80

BASIA BULAT Oh my darling

Si Anthony, d’Antony & the Johnsons, chante comme une femme sous acides, Basia Bulat, elle chante comme Anthony sans psychotropes. Ce premier album folk anglais de la darling (...) suite


Si Anthony, d’Antony & the Johnsons, chante comme une femme sous acides, Basia Bulat, elle chante comme Anthony sans psychotropes. Ce premier album folk anglais de la darling est déjà bien meilleur que l’essai intellectuel de la couineuse de pubs, Carla Bruni. Oh my darling ? On entend la mer aller et venir sur une plage anglaise par temps brumeux.

Et quoi de mieux pour commencer ce debut album qu’un titre acoustique (Before I knew) avec des mains qui claquent en guise de rythmique ? Basia Bulat fait ici preuve de courage dans un monde folk dépressif marqué par les gémissements à n’en plus finir d’artistes mal dans leurs peaux jusqu’au jour où le succès frappe à la porte. Bref. Oh my darling n’est même pas folk.

Car il faut dire qu’Oh my darling s’écoute comme une version british d’Antony & the Johnsons. Le parallèle est évident, la voix semblable et l’émotion identique. Il y a dans I was a daughter toute la noblesse d’une calèche anglaise déambulant au 19ième siècle dans la campagne anglaise. Et des arrangements assez étonnants pour un album sorti chez le classieux Rough Trade. Car ici, pas de batterie. Surtout pas de batterie, ou si peu. Ici, my lord, on parle de violons et d’orchestres, de pianos et d’ensembles, de guitares discrètes qui passent juste dire bonjour, parce qu’elles ont vu de la lumière dans la bouche de Basia. Et Snakes and Ladders, c’est assez drôle, pompe intégralement les accords de Nos jours heureux de Joseph d’Anvers. Enfin bon, il y a des copies plus honteuses.

Nous sommes, quoi qu’il en soit, bien loin des jérémiades folk auxquelles les labels ont habitué l’auditeur. Pas de lentes complaintes sur trois accords sur Oh my darling. Non. Il traine ici comme une ambiance de dimanche après-midi, peut-être un mercredi, le temps est suspendu, et l’auditeur ne l’est pas, justement. Il écoute. Et sur sa lancée, Basia Bulat se paye même le luxe d’offrir un folk lorgnant vers la samba de Gilbero Jil sans qu’on puisse trouver à redire ( Why can’t it be mine). La garce.

On devrait se méfier des pochettes aussi neutre, car ce premier album ne l’est justement pas. Il y a ici un vent d’air frais. La météo ne dit pas si le beau temps durera, mais là, tout de suite maintenant, il fait bon être chez Basia. Un album à écouter à Hyde Park en jouant aux échecs.

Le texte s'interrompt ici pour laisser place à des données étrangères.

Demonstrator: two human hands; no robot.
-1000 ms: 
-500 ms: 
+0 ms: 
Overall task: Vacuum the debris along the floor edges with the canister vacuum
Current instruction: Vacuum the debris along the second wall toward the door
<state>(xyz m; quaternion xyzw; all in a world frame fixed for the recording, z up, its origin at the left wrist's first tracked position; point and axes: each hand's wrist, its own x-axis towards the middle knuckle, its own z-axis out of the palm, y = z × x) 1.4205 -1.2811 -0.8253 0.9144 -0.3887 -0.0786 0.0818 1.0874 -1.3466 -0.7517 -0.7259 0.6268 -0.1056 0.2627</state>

Basia Bulat // Oh my darling // PIAS

http://www.myspace.com/basiamyspace

5 commentaires

J’ai été voir Basia Bulat hier (10 Mai) en live au botanique à Bruxelles, et je doit dire que j’ai été conquis. Et suis reparti avec l’album dédicacé en prime. Basia est si charmante et si mignonne sur scène, un vrai régal. De plus, et cela ne gâche rien, elle parle un parfait petit français!

je t’aime Basia lol

Je fais de la pub pour un super blog (musique, culture, ciné dvd) Un grand cru. http://tox.skynetblogs.be/

Commentaire par fiston, le Lundi 23 avril 2007 à 20:48

Salut fiston,

Je t’avoue que j’ai mis du temps à rentrer dedans.. dans l’album je veux dire. Mais la dame possède des atouts indéniables.

On lui transmet ton amour.

A plus tard fiston.

Commentaire par Bester Langs, le Lundi 23 avril 2007 à 12:06

Hello à vous,

Jolie chronique! on ne parle pas beaucoup de Basia sur le net. Je n’adhère que moyennement sur Cd mais sur scène c’est vraiment une très chouette demoiselle à découvrir!

@+

Commentaire par ToX, le Lundi 23 avril 2007 à 18:53

Un physique intelligent tu veux dire?

Chez Gonzaï, on aime la folk comme celle de Bulat, même si ce n’est pas très gonzo!

Commentaire par Bester Langs, le Lundi 23 avril 2007 à 21:50

hé bien je suis ravi d’avoir découvert Gonzaï!

Je vous suivrais de près maintenant, bonne continuation!